As a loyal Carlton Blues supporter, Goodbye Dolly Gray is the Collingwood Magpies club song - football's arch enemy. It curls my toes and reinforces my antipathy at the end of a game if the lyrics are blared with gusto.

My favourite AFL theme is crooned with the support of a tune called Lily of Laguna, a racist song that was written by an Englishman for blackface performers in the late 1800's. Thankfully, a new verse was penned in the 1940's to rid the racist overtones. Nonetheless, it presents another conundrum that makes me stop in my tracks and reflect.

The COVID-19 pandemic has provided time to pause and rethink our present and consider our future before launching back into work and community life that will be different.

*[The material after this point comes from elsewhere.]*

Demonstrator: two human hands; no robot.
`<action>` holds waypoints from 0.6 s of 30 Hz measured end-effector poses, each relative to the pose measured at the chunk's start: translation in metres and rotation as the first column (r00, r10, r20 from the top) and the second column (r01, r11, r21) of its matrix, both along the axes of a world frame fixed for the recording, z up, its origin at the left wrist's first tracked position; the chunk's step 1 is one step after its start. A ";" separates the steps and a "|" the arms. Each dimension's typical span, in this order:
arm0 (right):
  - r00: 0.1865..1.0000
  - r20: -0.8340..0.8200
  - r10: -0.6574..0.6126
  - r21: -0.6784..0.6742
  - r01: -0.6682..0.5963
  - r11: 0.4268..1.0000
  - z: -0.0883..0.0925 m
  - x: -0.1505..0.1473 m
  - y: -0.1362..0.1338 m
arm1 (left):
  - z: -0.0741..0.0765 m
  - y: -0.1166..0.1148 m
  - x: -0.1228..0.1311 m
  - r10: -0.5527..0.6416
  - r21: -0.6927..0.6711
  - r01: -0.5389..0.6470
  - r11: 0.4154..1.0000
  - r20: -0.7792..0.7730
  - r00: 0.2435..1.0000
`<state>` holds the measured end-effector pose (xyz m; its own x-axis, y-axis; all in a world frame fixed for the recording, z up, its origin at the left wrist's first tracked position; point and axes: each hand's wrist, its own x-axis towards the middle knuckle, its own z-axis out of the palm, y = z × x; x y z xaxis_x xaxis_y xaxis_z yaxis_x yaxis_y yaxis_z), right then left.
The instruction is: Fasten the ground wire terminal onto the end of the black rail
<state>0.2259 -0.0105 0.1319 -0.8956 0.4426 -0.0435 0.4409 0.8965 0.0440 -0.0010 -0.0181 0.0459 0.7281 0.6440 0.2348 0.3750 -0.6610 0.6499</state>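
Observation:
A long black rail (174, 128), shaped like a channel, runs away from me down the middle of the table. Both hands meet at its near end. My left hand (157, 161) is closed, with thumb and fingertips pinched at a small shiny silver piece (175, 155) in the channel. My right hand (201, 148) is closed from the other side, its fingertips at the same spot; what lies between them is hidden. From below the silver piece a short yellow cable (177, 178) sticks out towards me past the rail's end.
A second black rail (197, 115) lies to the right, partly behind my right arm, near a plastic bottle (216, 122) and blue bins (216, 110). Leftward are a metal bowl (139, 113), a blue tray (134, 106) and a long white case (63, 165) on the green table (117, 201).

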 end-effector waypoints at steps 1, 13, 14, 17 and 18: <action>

For all the dire circumstances and unfair situations that many in our community have faced, there have been pockets of positivity. Increased family time has been a privilege for many with the lessons learned not likely to be forgotten. The way we work and interact has also delivered a level of creativity and flexibility that should improve productivity and work-life balance.

Music and the arts in general have become even more important, providing relief from the challenges of COVID-19 and the worry that has manifested across the community.

The "new normal", a term often used after a significant economic downturn like a global recession or a health pandemic, is a world that we will live in for the foreseeable future.

Our new normal will be tomorrow's take on yesterday. Just like a cover song, much will be the same albeit arranged in a different way.

As an idealist and romantic (keep that to yourself), the notion of slowing down our minds, being more present and thoughtful, and negating the need to rush all over the place will be good for us.

Of course, there are things that we have missed and may never fully regain, but the opportunity to incorporate and reinforce the positives should provide purpose for our new ways of being.

Cover songs inspire me to think and live and work differently.

Sometimes we only remember the reworking of a classic and not the original version, and that, my friends, sums up 2020.